Re: Add parallel columns for seq scan and index scan on pg_stat_all_tables and _indexes

From: Bertrand Drouvot <bertranddrouvot(dot)pg(at)gmail(dot)com>
To: Guillaume Lelarge <guillaume(at)lelarge(dot)info>
Cc: PostgreSQL Hackers <pgsql-hackers(at)lists(dot)postgresql(dot)org>
Subject: Re: Add parallel columns for seq scan and index scan on pg_stat_all_tables and _indexes
Date: 2024-09-04 08:47:11
Message-ID: Ztgejz8q7NBdcReD@ip-10-97-1-34.eu-west-3.compute.internal
Views: Raw Message | Whole Thread | Download mbox | Resend email
Thread:
Lists: pgsql-hackers

Hi,

On Thu, Aug 29, 2024 at 04:04:05PM +0200, Guillaume Lelarge wrote:
> Hello,
>
> This patch was a bit discussed on [1], and with more details on [2]. It
> introduces four new columns in pg_stat_all_tables:
>
> * parallel_seq_scan
> * last_parallel_seq_scan
> * parallel_idx_scan
> * last_parallel_idx_scan
>
> and two new columns in pg_stat_all_indexes:
>
> * parallel_idx_scan
> * last_parallel_idx_scan
>
> As Benoit said yesterday, the intent is to help administrators evaluate the
> usage of parallel workers in their databases and help configuring
> parallelization usage.

Thanks for the patch. I think that's a good idea to provide more instrumentation
in this area. So, +1 regarding this patch.

A few random comments:

1 ===

+ <row>
+ <entry role="catalog_table_entry"><para role="column_definition">
+ <structfield>parallel_seq_scan</structfield> <type>bigint</type>
+ </para>
+ <para>
+ Number of parallel sequential scans initiated on this table
+ </para></entry>
+ </row>

I wonder if we should not update the seq_scan too to indicate that it
includes the parallel_seq_scan.

Same kind of comment for last_seq_scan, idx_scan and last_idx_scan.

2 ===

@@ -410,6 +410,8 @@ initscan(HeapScanDesc scan, ScanKey key, bool keep_startblock)
*/
if (scan->rs_base.rs_flags & SO_TYPE_SEQSCAN)
pgstat_count_heap_scan(scan->rs_base.rs_rd);
+ if (scan->rs_base.rs_parallel != NULL)
+ pgstat_count_parallel_heap_scan(scan->rs_base.rs_rd);

Indentation seems broken.

Shouldn't the parallel counter relies on the "scan->rs_base.rs_flags & SO_TYPE_SEQSCAN"
test too?

What about to get rid of the pgstat_count_parallel_heap_scan and add an extra
bolean parameter to pgstat_count_heap_scan to indicate if counts.parallelnumscans
should be incremented too?

Something like:

pgstat_count_heap_scan(scan->rs_base.rs_rd, scan->rs_base.rs_parallel != NULL)

3 ===

Same comment for pgstat_count_index_scan (add an extra bolean parameter) and
get rid of pgstat_count_parallel_index_scan()).

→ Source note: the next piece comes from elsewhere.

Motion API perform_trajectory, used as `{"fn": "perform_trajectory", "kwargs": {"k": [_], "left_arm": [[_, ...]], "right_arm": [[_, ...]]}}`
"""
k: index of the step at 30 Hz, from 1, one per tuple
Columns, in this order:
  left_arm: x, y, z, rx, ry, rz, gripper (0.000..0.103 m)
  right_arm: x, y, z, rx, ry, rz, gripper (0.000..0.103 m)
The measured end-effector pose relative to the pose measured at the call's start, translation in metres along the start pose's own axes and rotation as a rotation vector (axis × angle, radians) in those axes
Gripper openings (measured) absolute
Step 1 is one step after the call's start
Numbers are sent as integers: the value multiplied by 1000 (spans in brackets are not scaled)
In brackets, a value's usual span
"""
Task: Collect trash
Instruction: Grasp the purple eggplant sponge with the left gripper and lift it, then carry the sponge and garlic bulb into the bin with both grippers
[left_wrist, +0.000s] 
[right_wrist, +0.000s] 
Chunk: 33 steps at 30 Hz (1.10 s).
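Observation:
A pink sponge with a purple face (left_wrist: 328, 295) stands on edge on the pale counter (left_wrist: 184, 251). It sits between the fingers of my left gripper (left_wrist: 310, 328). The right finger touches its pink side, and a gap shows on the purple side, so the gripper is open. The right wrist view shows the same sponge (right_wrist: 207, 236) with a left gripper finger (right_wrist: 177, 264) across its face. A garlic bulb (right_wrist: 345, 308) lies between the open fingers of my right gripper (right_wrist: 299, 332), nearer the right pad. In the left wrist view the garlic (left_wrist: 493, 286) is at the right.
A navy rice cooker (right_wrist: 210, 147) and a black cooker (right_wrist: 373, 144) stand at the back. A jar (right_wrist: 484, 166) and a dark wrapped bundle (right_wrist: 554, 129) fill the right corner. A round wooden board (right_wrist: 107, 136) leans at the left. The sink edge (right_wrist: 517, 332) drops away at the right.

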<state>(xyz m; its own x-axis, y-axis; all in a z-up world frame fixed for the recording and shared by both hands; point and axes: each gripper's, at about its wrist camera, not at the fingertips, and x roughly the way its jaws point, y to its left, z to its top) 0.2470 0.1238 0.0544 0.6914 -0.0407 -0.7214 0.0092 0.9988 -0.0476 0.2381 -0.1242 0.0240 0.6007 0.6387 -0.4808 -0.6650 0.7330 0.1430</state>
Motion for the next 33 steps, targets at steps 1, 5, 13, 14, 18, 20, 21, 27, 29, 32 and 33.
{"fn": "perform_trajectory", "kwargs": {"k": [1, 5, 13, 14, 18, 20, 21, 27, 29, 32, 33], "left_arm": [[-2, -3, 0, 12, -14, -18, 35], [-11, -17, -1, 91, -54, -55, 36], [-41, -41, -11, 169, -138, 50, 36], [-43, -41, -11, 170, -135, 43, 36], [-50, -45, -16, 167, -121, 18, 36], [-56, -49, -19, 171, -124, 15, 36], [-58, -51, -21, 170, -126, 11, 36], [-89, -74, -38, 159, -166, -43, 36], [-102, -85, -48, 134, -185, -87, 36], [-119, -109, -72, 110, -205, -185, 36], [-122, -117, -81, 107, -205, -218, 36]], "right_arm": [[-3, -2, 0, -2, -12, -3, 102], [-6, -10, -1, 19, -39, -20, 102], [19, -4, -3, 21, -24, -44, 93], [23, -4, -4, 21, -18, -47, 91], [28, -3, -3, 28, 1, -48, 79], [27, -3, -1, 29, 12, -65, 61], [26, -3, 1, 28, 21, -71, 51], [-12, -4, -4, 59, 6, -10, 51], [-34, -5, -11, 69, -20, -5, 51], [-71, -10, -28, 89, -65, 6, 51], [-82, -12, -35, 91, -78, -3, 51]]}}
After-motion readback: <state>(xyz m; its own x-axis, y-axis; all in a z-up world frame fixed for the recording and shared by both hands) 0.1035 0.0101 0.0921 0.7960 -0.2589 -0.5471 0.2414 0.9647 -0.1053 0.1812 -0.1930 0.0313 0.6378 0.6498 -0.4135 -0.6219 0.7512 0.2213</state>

I think that 2 === and 3 === would help to avoid missing increments should we
add those call to other places in the future.

4 ===

+ if (lstats->counts.numscans || lstats->counts.parallelnumscans)

Is it possible to have (lstats->counts.parallelnumscans) whithout having
(lstats->counts.numscans) ?

> First time I had to add new columns to a statistics catalog. I'm actually
> not sure that we were right to change pg_proc.dat manually.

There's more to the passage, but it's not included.